The listing that follows should be copied in full, exactly as written.

:: GIVEN MATERIAL ::
────────────────────
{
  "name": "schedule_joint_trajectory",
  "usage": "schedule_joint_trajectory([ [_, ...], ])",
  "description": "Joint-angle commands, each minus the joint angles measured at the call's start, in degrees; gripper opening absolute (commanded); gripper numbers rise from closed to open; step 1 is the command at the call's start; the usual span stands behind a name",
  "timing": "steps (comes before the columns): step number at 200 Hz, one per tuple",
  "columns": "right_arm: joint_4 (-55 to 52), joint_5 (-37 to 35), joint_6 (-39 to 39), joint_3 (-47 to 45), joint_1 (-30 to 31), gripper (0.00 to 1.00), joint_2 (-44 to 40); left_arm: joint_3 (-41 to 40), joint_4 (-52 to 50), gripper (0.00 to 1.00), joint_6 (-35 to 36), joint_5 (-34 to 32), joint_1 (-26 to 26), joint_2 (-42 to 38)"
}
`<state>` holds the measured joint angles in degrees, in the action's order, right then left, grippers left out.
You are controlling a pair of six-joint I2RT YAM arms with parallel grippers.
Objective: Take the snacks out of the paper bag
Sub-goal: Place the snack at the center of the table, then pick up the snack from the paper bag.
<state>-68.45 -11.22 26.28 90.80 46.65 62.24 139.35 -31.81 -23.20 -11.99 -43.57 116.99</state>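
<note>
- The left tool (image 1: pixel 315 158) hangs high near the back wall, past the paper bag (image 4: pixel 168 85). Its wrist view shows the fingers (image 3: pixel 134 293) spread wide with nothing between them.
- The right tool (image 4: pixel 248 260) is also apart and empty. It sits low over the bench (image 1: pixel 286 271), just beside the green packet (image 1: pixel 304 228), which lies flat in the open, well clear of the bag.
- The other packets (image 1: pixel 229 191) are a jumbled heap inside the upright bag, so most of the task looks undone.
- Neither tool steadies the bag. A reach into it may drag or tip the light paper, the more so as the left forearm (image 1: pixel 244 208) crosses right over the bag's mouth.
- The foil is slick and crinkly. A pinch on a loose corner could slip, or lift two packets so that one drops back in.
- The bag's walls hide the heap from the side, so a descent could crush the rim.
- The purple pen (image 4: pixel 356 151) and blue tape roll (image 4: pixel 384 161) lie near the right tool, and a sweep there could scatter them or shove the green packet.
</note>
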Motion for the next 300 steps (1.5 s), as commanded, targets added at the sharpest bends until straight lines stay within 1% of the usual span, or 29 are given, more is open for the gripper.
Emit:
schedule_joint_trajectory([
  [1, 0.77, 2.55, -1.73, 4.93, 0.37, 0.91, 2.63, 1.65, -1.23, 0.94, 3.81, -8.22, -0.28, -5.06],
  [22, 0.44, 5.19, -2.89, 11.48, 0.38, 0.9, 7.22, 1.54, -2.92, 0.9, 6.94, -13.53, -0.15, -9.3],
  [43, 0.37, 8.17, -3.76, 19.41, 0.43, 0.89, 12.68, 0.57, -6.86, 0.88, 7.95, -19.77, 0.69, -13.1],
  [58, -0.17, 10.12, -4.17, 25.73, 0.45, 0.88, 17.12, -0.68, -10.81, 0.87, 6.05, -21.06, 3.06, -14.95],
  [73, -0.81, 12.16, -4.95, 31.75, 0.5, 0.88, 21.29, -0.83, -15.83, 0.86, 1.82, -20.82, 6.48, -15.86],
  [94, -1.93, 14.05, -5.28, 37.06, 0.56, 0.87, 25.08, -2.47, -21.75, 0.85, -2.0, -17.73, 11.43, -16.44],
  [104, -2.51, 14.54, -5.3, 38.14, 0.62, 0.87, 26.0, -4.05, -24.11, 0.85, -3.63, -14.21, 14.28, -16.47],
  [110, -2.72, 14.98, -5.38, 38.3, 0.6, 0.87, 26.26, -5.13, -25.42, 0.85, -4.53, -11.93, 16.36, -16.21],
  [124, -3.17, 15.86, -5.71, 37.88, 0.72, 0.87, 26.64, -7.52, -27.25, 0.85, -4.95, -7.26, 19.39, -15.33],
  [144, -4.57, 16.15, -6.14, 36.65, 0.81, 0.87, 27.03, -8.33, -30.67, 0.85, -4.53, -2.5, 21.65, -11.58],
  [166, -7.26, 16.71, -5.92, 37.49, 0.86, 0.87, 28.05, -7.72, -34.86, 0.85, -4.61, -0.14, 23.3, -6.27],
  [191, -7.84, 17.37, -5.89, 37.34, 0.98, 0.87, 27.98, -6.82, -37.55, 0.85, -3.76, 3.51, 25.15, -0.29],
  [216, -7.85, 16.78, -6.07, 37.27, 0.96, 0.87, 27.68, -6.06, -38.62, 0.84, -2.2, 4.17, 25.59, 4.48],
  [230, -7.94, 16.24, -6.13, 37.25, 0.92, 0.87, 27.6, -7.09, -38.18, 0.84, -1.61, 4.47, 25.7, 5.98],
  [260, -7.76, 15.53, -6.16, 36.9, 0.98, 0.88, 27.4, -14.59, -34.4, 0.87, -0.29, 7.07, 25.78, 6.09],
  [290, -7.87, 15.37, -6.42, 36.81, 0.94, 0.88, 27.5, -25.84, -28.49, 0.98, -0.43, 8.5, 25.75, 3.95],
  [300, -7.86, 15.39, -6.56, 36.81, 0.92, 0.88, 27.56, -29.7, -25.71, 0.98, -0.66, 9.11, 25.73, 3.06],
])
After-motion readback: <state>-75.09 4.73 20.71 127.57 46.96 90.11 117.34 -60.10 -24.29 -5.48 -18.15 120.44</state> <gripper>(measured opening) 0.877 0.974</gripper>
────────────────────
:: YOUR RESPONSE ::
{
  "name": "schedule_joint_trajectory",
  "usage": "schedule_joint_trajectory([ [_, ...], ])",
  "description": "Joint-angle commands, each minus the joint angles measured at the call's start, in degrees; gripper opening absolute (commanded); gripper numbers rise from closed to open; step 1 is the command at the call's start; the usual span stands behind a name",
  "timing": "steps (comes before the columns): step number at 200 Hz, one per tuple",
  "columns": "right_arm: joint_4 (-55 to 52), joint_5 (-37 to 35), joint_6 (-39 to 39), joint_3 (-47 to 45), joint_1 (-30 to 31), gripper (0.00 to 1.00), joint_2 (-44 to 40); left_arm: joint_3 (-41 to 40), joint_4 (-52 to 50), gripper (0.00 to 1.00), joint_6 (-35 to 36), joint_5 (-34 to 32), joint_1 (-26 to 26), joint_2 (-42 to 38)"
}
`<state>` holds the measured joint angles in degrees, in the action's order, right then left, grippers left out.
You are controlling a pair of six-joint I2RT YAM arms with parallel grippers.
Objective: Take the snacks out of the paper bag
Sub-goal: Place the snack at the center of the table, then pick up the snack from the paper bag.
<state>-68.45 -11.22 26.28 90.80 46.65 62.24 139.35 -31.81 -23.20 -11.99 -43.57 116.99</state>
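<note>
- The left tool (image 1: pixel 315 158) hangs high near the back wall, past the paper bag (image 4: pixel 168 85). Its wrist view shows the fingers (image 3: pixel 134 293) spread wide with nothing between them.
- The right tool (image 4: pixel 248 260) is also apart and empty. It sits low over the bench (image 1: pixel 286 271), just beside the green packet (image 1: pixel 304 228), which lies flat in the open, well clear of the bag.
- The other packets (image 1: pixel 229 191) are a jumbled heap inside the upright bag, so most of the task looks undone.
- Neither tool steadies the bag. A reach into it may drag or tip the light paper, the more so as the left forearm (image 1: pixel 244 208) crosses right over the bag's mouth.
- The foil is slick and crinkly. A pinch on a loose corner could slip, or lift two packets so that one drops back in.
- The bag's walls hide the heap from the side, so a descent could crush the rim.
- The purple pen (image 4: pixel 356 151) and blue tape roll (image 4: pixel 384 161) lie near the right tool, and a sweep there could scatter them or shove the green packet.
</note>
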Motion for the next 300 steps (1.5 s), as commanded, targets added at the sharpest bends until straight lines stay within 1% of the usual span, or 29 are given, more is open for the gripper.
Emit:
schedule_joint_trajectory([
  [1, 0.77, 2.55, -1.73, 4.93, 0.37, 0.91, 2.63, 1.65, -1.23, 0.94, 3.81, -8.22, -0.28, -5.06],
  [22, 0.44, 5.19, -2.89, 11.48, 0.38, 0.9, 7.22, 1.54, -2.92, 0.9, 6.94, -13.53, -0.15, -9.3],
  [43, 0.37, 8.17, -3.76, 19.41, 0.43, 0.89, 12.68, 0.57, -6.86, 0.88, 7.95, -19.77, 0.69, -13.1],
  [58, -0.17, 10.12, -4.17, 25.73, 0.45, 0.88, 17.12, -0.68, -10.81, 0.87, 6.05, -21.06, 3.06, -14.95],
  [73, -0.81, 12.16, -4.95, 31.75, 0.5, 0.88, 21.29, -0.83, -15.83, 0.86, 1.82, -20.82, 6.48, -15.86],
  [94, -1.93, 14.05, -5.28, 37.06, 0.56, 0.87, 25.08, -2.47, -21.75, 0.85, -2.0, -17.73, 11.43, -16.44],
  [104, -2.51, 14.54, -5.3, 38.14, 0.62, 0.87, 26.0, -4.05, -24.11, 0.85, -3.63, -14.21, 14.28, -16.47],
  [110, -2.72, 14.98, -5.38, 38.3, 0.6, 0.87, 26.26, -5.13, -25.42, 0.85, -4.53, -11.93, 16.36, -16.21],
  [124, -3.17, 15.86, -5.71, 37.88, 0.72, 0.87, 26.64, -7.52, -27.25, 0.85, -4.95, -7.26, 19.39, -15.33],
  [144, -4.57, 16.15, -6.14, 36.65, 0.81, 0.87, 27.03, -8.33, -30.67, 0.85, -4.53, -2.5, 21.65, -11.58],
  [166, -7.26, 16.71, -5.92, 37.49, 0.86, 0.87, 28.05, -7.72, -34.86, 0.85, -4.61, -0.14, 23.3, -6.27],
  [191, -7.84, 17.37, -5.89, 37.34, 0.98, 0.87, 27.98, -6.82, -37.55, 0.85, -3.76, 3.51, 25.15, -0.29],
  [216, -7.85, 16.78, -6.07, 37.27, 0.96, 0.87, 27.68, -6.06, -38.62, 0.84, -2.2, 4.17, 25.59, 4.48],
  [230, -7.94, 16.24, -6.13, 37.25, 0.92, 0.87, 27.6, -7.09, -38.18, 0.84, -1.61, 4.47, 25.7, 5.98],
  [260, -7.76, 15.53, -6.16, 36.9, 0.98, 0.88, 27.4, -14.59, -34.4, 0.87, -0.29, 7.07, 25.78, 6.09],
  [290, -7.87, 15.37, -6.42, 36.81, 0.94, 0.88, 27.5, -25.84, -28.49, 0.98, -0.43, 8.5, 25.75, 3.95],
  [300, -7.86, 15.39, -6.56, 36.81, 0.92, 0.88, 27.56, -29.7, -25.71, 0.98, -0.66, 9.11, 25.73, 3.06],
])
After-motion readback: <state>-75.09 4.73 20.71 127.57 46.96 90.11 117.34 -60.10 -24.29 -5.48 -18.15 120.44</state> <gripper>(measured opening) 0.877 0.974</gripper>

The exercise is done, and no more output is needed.